> TASK OBJECTIVE
Could you give back the listing below exactly, every line included?

> STORED DATA
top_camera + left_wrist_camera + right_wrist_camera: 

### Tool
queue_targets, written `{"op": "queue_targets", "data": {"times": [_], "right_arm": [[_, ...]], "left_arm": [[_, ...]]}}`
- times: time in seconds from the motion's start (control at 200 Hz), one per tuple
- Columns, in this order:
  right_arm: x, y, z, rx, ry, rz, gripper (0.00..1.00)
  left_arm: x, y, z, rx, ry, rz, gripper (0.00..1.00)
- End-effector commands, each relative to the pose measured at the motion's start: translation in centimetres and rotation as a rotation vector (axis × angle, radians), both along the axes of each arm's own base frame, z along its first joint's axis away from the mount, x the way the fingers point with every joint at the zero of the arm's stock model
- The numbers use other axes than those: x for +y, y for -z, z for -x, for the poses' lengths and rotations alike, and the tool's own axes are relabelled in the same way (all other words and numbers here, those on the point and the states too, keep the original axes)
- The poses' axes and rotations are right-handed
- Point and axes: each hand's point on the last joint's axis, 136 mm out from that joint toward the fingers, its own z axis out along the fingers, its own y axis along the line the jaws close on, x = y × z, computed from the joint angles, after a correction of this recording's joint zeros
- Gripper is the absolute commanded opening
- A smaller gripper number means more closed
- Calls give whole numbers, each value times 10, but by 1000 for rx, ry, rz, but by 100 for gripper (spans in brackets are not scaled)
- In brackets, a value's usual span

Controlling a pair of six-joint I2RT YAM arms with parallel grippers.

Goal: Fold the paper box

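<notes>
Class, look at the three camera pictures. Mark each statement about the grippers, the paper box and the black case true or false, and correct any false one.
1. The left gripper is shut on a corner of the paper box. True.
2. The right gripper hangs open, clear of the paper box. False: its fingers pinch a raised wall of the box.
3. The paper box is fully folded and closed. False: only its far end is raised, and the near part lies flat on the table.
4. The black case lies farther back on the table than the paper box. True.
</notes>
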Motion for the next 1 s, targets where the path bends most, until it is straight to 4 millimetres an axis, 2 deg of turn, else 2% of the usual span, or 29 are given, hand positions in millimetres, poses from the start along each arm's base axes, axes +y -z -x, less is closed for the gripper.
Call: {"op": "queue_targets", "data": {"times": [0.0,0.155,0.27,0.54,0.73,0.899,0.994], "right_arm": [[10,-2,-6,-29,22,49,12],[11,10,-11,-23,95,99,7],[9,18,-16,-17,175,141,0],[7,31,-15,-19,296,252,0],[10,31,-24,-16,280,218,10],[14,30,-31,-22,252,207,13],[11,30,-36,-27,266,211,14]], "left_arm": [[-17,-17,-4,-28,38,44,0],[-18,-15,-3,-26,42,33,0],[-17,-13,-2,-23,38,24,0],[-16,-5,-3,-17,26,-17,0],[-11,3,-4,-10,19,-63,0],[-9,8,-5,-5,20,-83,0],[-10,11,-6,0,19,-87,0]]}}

> YOUR SOLUTION
top_camera + left_wrist_camera + right_wrist_camera: 

### Tool
queue_targets, written `{"op": "queue_targets", "data": {"times": [_], "right_arm": [[_, ...]], "left_arm": [[_, ...]]}}`
- times: time in seconds from the motion's start (control at 200 Hz), one per tuple
- Columns, in this order:
  right_arm: x, y, z, rx, ry, rz, gripper (0.00..1.00)
  left_arm: x, y, z, rx, ry, rz, gripper (0.00..1.00)
- End-effector commands, each relative to the pose measured at the motion's start: translation in centimetres and rotation as a rotation vector (axis × angle, radians), both along the axes of each arm's own base frame, z along its first joint's axis away from the mount, x the way the fingers point with every joint at the zero of the arm's stock model
- The numbers use other axes than those: x for +y, y for -z, z for -x, for the poses' lengths and rotations alike, and the tool's own axes are relabelled in the same way (all other words and numbers here, those on the point and the states too, keep the original axes)
- The poses' axes and rotations are right-handed
- Point and axes: each hand's point on the last joint's axis, 136 mm out from that joint toward the fingers, its own z axis out along the fingers, its own y axis along the line the jaws close on, x = y × z, computed from the joint angles, after a correction of this recording's joint zeros
- Gripper is the absolute commanded opening
- A smaller gripper number means more closed
- Calls give whole numbers, each value times 10, but by 1000 for rx, ry, rz, but by 100 for gripper (spans in brackets are not scaled)
- In brackets, a value's usual span

Controlling a pair of six-joint I2RT YAM arms with parallel grippers.

Goal: Fold the paper box

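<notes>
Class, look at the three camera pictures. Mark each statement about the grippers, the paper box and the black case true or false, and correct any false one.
1. The left gripper is shut on a corner of the paper box. True.
2. The right gripper hangs open, clear of the paper box. False: its fingers pinch a raised wall of the box.
3. The paper box is fully folded and closed. False: only its far end is raised, and the near part lies flat on the table.
4. The black case lies farther back on the table than the paper box. True.
</notes>
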Motion for the next 1 s, targets where the path bends most, until it is straight to 4 millimetres an axis, 2 deg of turn, else 2% of the usual span, or 29 are given, hand positions in millimetres, poses from the start along each arm's base axes, axes +y -z -x, less is closed for the gripper.
Call: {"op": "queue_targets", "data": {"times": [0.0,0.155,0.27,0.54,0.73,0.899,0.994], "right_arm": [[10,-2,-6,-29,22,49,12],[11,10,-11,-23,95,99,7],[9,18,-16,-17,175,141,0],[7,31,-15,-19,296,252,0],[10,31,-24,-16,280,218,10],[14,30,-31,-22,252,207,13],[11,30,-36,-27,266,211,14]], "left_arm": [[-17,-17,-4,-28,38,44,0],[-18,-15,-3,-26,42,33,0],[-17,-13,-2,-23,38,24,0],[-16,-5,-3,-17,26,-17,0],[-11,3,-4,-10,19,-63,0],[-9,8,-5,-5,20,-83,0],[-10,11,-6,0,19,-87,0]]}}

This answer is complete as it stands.